Fifteen years have passed since Japan introduced the public long-term care insurance (LTCI) system in 2000. From an economics perspective, we review the experiences that Japan accumulated in running the LTCI system, evaluate the positive and negative aspects of the present system, and propose some feasible reforms to improve the system.

One of the major reasons for introducing the LTCI system in 2000 was to stimulate a jump in the supply of long-term services in Japan through reforming the system from a heavily regulated and tax-subsidized welfare program into a market-oriented program which permits for-profit private providers to enter the market. Initially, the LTCI system successfully met its goal of expanding care services and alleviating the excessive burden of family care givers. However, a series of "anti-market" fiscal control measures introduced afterward severely damaged the usability of the system.

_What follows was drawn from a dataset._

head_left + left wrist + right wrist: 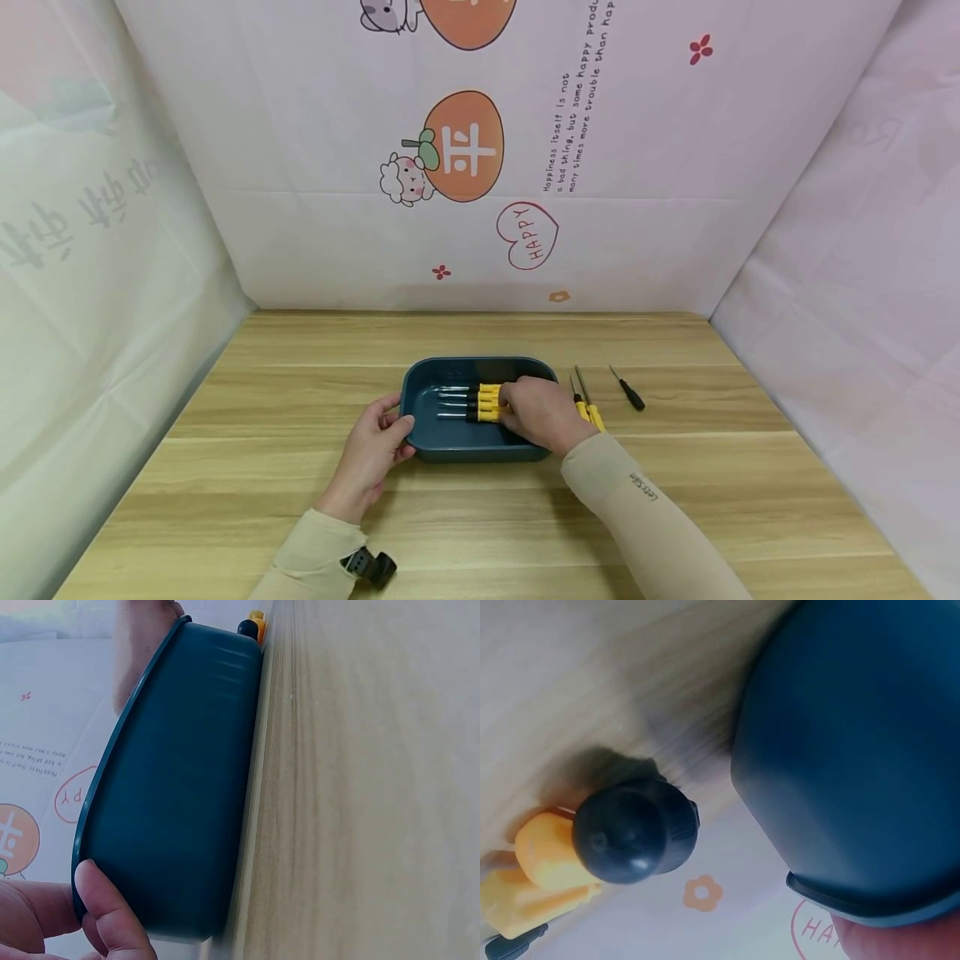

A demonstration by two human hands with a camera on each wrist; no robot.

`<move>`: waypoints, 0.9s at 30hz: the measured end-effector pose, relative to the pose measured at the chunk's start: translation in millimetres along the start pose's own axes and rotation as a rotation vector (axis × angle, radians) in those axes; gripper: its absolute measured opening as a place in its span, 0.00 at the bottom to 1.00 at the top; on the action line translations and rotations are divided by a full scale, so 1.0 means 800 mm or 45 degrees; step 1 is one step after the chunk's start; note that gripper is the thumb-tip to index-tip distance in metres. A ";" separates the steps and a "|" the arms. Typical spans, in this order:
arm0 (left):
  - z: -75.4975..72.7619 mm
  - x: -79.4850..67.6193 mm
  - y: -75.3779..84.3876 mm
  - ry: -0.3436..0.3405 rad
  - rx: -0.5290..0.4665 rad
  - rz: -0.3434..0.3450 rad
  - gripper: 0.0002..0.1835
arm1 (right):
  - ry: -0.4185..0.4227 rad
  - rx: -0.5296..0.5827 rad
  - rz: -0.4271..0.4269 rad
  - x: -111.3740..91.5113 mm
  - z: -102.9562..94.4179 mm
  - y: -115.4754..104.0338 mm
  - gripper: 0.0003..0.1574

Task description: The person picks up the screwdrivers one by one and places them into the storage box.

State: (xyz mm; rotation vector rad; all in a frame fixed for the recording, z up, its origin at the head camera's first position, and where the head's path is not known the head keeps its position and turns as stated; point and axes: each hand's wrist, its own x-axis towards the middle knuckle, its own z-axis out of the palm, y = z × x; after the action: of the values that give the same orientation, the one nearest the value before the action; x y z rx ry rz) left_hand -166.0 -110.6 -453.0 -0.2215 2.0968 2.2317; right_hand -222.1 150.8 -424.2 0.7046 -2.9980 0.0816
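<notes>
A dark blue rectangular tray (480,454) stands on the wooden table, holding several screwdrivers (487,407) side by side, their yellow and black handles to the right and metal shafts to the left. My left hand (375,446) grips the tray's left end, thumb over the rim and fingers outside; the left wrist view shows this hold on the tray wall (172,765). Reaching over the right end, my right hand (543,408) pinches a screwdriver handle within the row. Its fingertips partly cover the handles. In the right wrist view the tray wall (855,765) hides most of that hand.
Right of the tray lie yellow-handled screwdrivers (595,417), partly behind my right forearm, and a small black screwdriver (632,395). Close up, a round black handle end (634,831) sits beside yellow handles (551,851). A printed white cloth (637,250) hangs behind the table.
</notes>
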 end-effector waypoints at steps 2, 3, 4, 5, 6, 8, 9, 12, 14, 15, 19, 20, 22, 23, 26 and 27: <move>0.000 -0.001 0.000 -0.004 -0.002 0.005 0.26 | 0.011 0.000 0.001 -0.001 -0.001 0.000 0.15; 0.000 -0.001 0.000 -0.005 -0.001 0.007 0.26 | 0.017 0.005 0.001 -0.001 -0.001 0.000 0.15; 0.000 -0.001 0.000 -0.005 -0.001 0.008 0.26 | 0.025 0.007 0.000 -0.001 -0.002 0.000 0.15; 0.000 -0.001 0.000 -0.004 -0.002 0.009 0.26 | 0.032 0.005 -0.002 -0.001 -0.002 0.000 0.16; 0.000 -0.001 0.000 -0.003 -0.002 0.008 0.26 | 0.040 0.004 -0.007 -0.001 -0.003 0.000 0.16; 0.000 -0.001 -0.001 0.002 0.000 0.004 0.26 | 0.058 -0.003 -0.020 -0.001 -0.005 0.000 0.17; 0.000 0.000 -0.001 0.004 0.000 0.002 0.26 | 0.069 -0.011 -0.028 -0.001 -0.005 0.000 0.17; 0.001 0.000 -0.001 0.004 0.002 -0.001 0.26 | 0.106 -0.039 -0.050 -0.003 -0.008 0.000 0.19; 0.001 0.001 -0.001 0.004 0.003 0.001 0.26 | 0.130 -0.046 -0.061 -0.004 -0.010 0.001 0.20; 0.001 0.000 -0.001 0.002 0.004 0.003 0.26 | 0.141 -0.048 -0.067 -0.005 -0.011 0.001 0.21; 0.001 -0.001 0.000 -0.001 0.001 0.008 0.26 | 0.174 -0.025 -0.082 -0.007 -0.013 0.001 0.23; 0.001 -0.001 0.000 -0.001 -0.001 0.009 0.26 | 0.177 -0.025 -0.082 -0.007 -0.014 0.001 0.24; 0.001 -0.002 0.000 -0.002 -0.003 0.009 0.26 | 0.176 -0.022 -0.078 -0.009 -0.015 0.001 0.26; 0.001 -0.002 0.000 -0.002 -0.003 0.009 0.26 | 0.171 -0.024 -0.075 -0.009 -0.015 0.002 0.27; 0.000 -0.003 0.001 -0.007 -0.004 0.012 0.27 | 0.152 -0.035 -0.062 -0.010 -0.016 0.002 0.33; 0.000 -0.003 0.001 -0.009 -0.003 0.012 0.27 | 0.146 -0.034 -0.057 -0.010 -0.015 0.002 0.35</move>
State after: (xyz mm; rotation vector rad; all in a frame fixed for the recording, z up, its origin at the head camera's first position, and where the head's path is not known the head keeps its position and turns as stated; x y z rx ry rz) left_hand -164.1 -110.5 -452.0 -0.2038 2.0963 2.2372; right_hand -215.2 156.6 -412.6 0.7375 -2.8680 0.0772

We suspect that the ongoing additional fiscal control measures will revert the LTCI system into the old welfare program, making the initial success of market reform futile.

Can Japan seek a way to overcome the negative spiral of fiscal control measures and worsening usability of the system? Full utilization of market mechanisms, as the initial reformers had pursued, could be the correct answer. Specific market-oriented reforms include constructing a full-funded system through a LTC version of the Medical Saving Account (MSA), permitting mixed usage of insurance covered and non-covered services to give service providers more freedom in price control, deregulating the barriers to entry, introducing cash payment for family care givers, and privatizing the insurance management.